# WHAT IS BEING ASKED
Set down again exactly the lines of the listing below that fall between the line holding "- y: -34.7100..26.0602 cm" and the line holding "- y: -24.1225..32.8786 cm", inclusive.

---------- DATA SHOWN

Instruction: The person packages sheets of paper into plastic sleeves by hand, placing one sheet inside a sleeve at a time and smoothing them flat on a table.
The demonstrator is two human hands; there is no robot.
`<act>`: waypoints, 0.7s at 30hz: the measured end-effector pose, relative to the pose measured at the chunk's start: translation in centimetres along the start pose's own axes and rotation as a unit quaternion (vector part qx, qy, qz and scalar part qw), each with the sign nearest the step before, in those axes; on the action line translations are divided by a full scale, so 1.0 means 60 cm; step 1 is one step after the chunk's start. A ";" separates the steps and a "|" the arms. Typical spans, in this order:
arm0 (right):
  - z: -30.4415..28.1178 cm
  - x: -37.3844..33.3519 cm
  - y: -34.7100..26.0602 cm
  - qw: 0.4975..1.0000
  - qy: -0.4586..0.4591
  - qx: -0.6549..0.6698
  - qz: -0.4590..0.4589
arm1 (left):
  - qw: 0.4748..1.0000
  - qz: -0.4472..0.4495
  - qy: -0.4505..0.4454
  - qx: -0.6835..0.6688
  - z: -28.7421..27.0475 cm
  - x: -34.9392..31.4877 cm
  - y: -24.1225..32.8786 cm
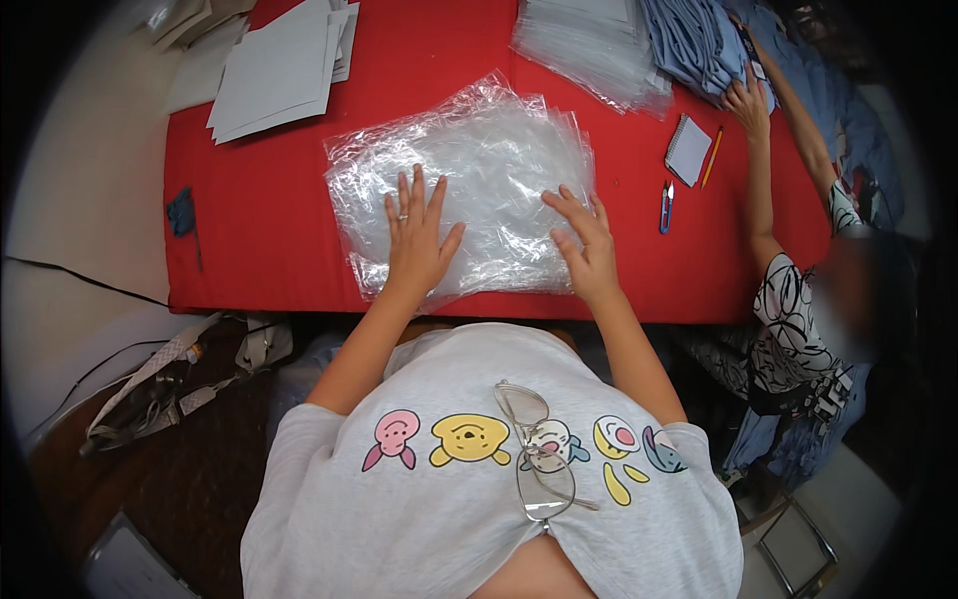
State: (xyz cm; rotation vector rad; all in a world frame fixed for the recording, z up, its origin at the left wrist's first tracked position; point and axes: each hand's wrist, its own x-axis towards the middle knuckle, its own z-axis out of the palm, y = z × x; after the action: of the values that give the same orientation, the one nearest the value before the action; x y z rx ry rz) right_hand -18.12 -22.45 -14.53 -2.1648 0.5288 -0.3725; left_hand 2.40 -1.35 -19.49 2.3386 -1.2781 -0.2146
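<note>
A loose stack of clear plastic bags [489, 160] lies on the red-covered table [269, 270], close to its near edge. My left hand [419, 235] rests flat on the left part of the stack, fingers spread, a ring on one finger. On the right side of the bags, my right hand [586, 245] touches the film with its fingers apart and slightly bent. Neither hand grips anything. The sheets are fanned unevenly, with crinkled, shiny edges.
White cardboard sheets [274, 75] are piled at the far left. More plastic bags [589, 50] and folded blue garments [699, 50] sit far right, where a co-worker's hand [748, 105] touches the garments. Nearby are a notepad [688, 150], a pencil [713, 158] and blue thread snips [667, 208].
</note>
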 end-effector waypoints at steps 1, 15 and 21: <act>-0.009 0.006 -0.006 1.000 0.018 0.020 0.007 | 1.000 -0.015 0.000 0.013 -0.005 -0.022 -0.009; 0.089 0.084 0.088 0.955 0.012 -0.295 -0.022 | 0.994 -0.046 -0.042 0.085 0.012 -0.088 -0.083; -0.015 0.358 0.072 0.952 0.194 -0.221 -0.083 | 0.993 0.025 -0.091 0.077 -0.010 -0.077 -0.099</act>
State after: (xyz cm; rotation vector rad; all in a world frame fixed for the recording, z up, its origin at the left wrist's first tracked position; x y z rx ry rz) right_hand -0.94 -36.05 -15.78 -2.5917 0.6999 -0.8535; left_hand 4.51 5.42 -22.11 2.4582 -1.4873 -0.3307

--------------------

# COMPLETED TASK
  - y: -34.7100..26.0602 cm
  - qw: 0.4975..1.0000
  - qy: -0.4586..0.4591
  - qx: -0.6549..0.6698
  - qz: -0.4590..0.4589
arm1 (left):
  - qw: 0.4748..1.0000
  - qz: -0.4472..0.4495
  - qy: -0.4505..0.4454
  - qx: -0.6835..0.6688
  - z: -28.7421..27.0475 cm
  - x: -34.9392..31.4877 cm
  - y: -24.1225..32.8786 cm

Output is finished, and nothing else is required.